The traps were supposed to be for the enemy.

–We won’t, said Kevin.—We know where it is, stupid.

–Liam doesn’t.

Liam was at his auntie’s.

–Liam’s not in our gang.

I hadn’t known that—Liam had been playing with us the day before—but I didn’t say anything.

We sharpened sticks and stuck them in the ground pointing out towards where the enemy would be sneaking up from. We kept the sticks low. If the enemy was creeping along he’d get a pointy stick in the face.

Ian McEvoy ran into a trip wire and he had to go to hospital for stitches.
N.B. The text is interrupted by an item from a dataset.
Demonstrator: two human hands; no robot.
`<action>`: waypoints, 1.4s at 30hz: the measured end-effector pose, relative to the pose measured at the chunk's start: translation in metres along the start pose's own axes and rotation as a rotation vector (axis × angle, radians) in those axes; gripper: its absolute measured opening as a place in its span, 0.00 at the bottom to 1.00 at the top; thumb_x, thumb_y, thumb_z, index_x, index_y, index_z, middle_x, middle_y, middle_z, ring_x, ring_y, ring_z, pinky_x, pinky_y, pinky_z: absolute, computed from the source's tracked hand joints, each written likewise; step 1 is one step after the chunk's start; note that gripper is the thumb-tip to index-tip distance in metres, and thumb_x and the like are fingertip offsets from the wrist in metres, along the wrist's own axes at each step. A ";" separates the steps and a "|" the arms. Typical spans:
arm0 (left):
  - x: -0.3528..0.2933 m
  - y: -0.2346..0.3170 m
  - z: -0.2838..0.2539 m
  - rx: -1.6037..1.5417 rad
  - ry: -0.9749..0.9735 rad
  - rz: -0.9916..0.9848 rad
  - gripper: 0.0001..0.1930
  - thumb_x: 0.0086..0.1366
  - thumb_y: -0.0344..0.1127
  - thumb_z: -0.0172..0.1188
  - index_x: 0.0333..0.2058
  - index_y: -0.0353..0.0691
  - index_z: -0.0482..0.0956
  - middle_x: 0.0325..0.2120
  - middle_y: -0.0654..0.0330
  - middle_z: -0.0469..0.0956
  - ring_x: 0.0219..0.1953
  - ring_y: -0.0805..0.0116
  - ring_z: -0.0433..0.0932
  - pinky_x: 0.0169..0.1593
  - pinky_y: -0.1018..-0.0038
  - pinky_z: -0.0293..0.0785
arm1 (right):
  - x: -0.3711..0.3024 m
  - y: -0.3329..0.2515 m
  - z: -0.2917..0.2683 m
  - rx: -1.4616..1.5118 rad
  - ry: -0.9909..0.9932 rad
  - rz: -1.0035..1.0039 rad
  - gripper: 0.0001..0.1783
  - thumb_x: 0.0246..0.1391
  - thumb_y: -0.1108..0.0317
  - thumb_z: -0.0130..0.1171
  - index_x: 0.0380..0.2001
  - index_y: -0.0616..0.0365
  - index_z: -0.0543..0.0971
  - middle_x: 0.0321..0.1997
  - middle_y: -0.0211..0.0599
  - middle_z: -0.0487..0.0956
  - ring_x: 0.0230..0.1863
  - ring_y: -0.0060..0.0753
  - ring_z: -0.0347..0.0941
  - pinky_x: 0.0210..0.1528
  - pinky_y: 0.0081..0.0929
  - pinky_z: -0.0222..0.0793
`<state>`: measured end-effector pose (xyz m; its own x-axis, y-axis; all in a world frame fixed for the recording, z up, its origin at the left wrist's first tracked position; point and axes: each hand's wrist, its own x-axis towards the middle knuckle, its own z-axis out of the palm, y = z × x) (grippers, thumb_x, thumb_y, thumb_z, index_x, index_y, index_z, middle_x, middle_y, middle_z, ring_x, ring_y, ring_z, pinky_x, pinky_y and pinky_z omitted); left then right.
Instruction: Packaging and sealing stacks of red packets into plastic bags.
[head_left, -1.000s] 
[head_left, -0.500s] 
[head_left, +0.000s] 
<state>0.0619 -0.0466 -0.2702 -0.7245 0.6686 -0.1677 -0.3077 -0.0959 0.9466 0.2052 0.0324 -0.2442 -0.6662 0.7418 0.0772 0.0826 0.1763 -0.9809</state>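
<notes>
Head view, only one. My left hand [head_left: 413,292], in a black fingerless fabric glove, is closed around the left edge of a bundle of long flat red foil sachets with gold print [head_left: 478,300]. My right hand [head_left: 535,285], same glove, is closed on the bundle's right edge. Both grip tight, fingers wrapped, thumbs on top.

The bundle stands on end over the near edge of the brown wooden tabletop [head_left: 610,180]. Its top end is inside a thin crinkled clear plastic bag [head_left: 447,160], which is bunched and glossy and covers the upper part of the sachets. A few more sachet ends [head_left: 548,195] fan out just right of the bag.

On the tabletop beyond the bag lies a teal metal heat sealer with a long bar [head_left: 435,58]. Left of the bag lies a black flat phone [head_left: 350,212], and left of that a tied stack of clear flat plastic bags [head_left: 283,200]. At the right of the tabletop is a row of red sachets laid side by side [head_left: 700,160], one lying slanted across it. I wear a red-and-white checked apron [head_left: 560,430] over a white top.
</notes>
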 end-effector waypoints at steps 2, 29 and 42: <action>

–His foot was hanging off him.

It was real wire, not string like we usually used. We didn’t know who’d set it up. It was tied between two trees in the field behind the shops. There was no but near it. We didn’t build huts in that field; it was too flat. They’d been playing relievio, Ian McEvoy and them, in front of the shops and when Kilmartin’s hall door opened Ian McEvoy had thought that it was Missis Kilmartin going to yell at them to go away and he’d run into the field and the trip wire. The wire was a mystery.

–Fellas from the Corpo houses did it.

There were six new families living in the first row of finished Corporation houses. Their gardens were full of hardened halfbags of cement and smashed bricks. Some of the children were the same age as us but that didn’t mean that they could hang around with us.

–Slum scum.

My ma hit me when I said that. She never hit me usually but she did then. She smacked behind my head.

–Never say that again.

–I didn’t make it up, I told her.

–Just never say it again, she said.—It’s a terrible thing to say.